● Your goal:
What this exercise requires is a verbatim reproduction of the data below.

● Data below:

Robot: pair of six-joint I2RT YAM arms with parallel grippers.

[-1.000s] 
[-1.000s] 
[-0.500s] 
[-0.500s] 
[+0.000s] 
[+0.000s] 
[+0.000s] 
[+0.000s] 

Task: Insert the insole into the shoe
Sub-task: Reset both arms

● Response box:
Robot: pair of six-joint I2RT YAM arms with parallel grippers.

[-1.000s] 
[-1.000s] 
[-0.500s] 
[-0.500s] 
[+0.000s] 
[+0.000s] 
[+0.000s] 
[+0.000s] 

Task: Insert the insole into the shoe
Sub-task: Reset both arms

Nothing more remains to be added to the answer.